* [ABOUT THIS EXERCISE]
Filter by the string "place": return the lines of the material that contain it.

* [DATA BELOW]
☆ ☆ ☆ ☆ ☆ ☆ ☆

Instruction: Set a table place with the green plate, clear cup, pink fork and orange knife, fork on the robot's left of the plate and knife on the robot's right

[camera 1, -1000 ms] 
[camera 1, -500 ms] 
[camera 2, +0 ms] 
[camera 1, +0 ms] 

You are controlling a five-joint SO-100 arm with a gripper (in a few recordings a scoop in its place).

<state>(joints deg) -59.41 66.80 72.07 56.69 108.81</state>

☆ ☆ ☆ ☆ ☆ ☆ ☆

* [THE ANSWER]
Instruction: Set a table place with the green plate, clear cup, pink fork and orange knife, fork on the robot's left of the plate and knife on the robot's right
You are controlling a five-joint SO-100 arm with a gripper (in a few recordings a scoop in its place).

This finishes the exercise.